Wire protocols: Protobuf, Thrift, Cap'n Proto, FlatBuffers

It is 22:14 IST and Aditi is reading a CPU flame graph from PaySetu's settlement service. Forty-one percent of CPU is in protobuf::internal::ParseFromArray — pure deserialisation, no business logic. The team's first instinct is to switch to JSON ("smaller payloads"); their second instinct is to switch to FlatBuffers ("zero-copy"). Both instincts are wrong without understanding why Protobuf is parsing for 41% of CPU on a service that handles 80,000 settlements per second. The answer lives in the wire format — what bytes go over the network, what work the receiver must do to turn those bytes back into objects, and what trade the format made when it was designed.

A wire protocol decides three things: how compact your payload is, how much work the receiver does to read a field, and how schemas evolve as you change them. Protobuf and Thrift compress hard but force a parse-on-read model that costs CPU. Cap'n Proto and FlatBuffers fix the layout in memory and let the receiver index into bytes without parsing — at the cost of larger payloads and stricter schemas. Pick by where your bottleneck lives: bandwidth or CPU.

What a wire protocol actually is

A wire protocol is a function from a typed message to a byte sequence, plus its inverse. The typed message lives in your program — a Settlement { id: int64; amount: int64; merchant: string; status: enum }. The byte sequence is what crosses the network, gets logged to disk, or gets stored in a queue. Every choice the format makes is a trade between four properties: payload size (how many bytes per message), encode CPU (how many cycles to produce the bytes), decode CPU (how many cycles to read a field back), and schema evolution (how forgiving the format is when the sender and receiver disagree about what fields exist).
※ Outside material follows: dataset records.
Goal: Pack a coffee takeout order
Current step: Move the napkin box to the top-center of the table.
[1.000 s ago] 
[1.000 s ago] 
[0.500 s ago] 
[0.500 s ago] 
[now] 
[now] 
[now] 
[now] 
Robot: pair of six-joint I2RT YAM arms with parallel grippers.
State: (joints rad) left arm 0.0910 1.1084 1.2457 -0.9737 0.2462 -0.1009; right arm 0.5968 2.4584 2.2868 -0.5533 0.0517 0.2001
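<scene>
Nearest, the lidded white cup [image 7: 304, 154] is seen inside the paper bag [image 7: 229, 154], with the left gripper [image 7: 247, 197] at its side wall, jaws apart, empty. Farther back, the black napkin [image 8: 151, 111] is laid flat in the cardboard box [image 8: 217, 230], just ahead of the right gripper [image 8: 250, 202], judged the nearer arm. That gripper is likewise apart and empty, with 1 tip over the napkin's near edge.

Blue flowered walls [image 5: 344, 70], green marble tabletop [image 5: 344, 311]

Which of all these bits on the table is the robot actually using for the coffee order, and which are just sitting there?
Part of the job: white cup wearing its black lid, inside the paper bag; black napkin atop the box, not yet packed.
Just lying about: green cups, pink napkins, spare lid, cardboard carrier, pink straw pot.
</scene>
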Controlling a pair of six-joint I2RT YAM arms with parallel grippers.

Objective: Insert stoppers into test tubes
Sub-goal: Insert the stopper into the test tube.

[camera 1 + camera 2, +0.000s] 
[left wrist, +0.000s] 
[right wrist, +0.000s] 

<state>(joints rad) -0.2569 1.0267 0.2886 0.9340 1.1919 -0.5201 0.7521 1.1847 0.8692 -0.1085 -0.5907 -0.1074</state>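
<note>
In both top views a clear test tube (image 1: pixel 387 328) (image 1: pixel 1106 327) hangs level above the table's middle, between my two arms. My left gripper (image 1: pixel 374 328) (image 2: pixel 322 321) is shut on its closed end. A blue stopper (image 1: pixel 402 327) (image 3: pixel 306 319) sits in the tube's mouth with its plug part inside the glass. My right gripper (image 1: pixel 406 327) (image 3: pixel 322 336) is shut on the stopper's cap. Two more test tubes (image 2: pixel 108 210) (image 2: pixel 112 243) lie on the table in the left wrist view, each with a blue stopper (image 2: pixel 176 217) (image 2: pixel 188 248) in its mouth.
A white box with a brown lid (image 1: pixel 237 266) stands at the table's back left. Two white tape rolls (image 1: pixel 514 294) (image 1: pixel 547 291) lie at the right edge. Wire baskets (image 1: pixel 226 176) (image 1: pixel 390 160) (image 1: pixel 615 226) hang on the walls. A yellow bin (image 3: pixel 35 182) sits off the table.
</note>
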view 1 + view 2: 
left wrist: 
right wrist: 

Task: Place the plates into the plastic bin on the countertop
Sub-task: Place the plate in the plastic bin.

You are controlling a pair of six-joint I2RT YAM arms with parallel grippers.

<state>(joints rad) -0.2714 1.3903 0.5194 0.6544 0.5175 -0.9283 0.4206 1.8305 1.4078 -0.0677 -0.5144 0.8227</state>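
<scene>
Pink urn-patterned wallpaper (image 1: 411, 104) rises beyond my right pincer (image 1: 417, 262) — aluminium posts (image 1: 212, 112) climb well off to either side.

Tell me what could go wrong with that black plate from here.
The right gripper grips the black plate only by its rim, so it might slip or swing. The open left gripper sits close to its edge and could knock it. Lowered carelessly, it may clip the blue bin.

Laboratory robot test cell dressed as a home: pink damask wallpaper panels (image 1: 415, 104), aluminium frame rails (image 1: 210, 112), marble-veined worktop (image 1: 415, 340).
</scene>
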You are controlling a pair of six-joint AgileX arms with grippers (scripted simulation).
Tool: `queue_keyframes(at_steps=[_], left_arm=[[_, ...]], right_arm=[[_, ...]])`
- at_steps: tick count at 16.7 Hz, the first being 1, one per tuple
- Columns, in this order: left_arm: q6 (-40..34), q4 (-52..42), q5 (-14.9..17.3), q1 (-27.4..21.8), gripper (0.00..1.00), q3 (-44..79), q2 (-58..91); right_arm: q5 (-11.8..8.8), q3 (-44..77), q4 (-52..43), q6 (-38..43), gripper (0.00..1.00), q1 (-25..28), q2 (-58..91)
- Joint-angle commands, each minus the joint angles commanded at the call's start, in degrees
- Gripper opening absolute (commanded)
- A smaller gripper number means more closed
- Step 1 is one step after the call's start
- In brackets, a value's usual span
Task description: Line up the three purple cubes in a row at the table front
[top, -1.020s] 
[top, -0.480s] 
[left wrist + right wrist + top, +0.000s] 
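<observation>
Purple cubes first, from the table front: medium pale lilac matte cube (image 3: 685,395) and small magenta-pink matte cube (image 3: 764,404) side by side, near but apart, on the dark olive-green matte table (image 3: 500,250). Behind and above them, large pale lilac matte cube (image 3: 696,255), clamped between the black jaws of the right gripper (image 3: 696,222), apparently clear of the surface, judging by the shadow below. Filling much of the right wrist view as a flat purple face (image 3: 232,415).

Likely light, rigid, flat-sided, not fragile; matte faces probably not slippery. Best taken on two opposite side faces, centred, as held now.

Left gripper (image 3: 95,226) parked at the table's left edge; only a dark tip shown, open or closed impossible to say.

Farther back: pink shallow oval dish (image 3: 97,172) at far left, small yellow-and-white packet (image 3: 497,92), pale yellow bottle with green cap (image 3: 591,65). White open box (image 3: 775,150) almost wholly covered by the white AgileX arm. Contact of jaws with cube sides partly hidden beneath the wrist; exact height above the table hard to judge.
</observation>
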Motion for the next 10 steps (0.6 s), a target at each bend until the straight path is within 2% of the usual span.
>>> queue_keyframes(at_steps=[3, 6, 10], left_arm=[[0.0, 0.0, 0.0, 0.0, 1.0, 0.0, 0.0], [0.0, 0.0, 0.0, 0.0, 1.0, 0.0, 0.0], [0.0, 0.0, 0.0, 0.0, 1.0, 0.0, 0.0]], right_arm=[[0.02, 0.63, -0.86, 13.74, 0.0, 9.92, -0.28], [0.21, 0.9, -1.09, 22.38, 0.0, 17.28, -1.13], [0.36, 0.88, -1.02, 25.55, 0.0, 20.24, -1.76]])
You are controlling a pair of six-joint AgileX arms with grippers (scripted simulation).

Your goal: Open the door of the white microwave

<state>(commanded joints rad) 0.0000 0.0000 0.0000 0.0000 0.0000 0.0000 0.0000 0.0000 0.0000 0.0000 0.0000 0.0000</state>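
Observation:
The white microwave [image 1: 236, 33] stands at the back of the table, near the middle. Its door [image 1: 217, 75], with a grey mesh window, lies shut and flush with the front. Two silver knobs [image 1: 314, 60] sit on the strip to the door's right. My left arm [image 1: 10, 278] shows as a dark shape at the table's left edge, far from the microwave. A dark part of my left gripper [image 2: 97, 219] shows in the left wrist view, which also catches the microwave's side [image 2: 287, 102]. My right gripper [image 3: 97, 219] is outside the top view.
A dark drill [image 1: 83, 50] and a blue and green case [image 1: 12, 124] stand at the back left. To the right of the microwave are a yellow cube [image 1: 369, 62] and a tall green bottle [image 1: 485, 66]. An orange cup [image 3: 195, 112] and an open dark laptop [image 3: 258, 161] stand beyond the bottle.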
JSON sits at one extreme: human-readable, schema-less on the wire, every receiver re-parses every byte every time, every integer becomes ASCII digits. Memory-mapped formats sit at the other extreme: the on-disk bytes are the in-memory layout, you just point a pointer at them. The four formats this chapter covers occupy distinct points between those extremes.

Wire-format trade-off space: payload size vs decode costA 2D plot. X axis: payload size (bytes per message, smaller is better). Y axis: decode cost (CPU per field read, lower is better). Four formats placed: Protobuf and Thrift in the small-payload, high-decode quadrant; Cap'n Proto and FlatBuffers in the larger-payload, near-zero-decode quadrant; JSON in the worst corner; raw memcpy in the best corner. Wire-format trade-off space — where the four formats sit payload size → (bytes on the wire) decode cost → (CPU per field read) smaller larger cheap expensive Protobuf varint, TLV Thrift compact Cap'n Proto fixed layout, pointers FlatBuffers vtable indirection JSON raw memcpy Illustrative — relative positions, not measured. Real benchmarks vary by message shape and CPU.
Illustrative — qualitative position of each format in the size-vs-decode-cost plane. The right quadrant ("zero-copy") trades bytes for CPU; the left quadrant trades CPU for bytes.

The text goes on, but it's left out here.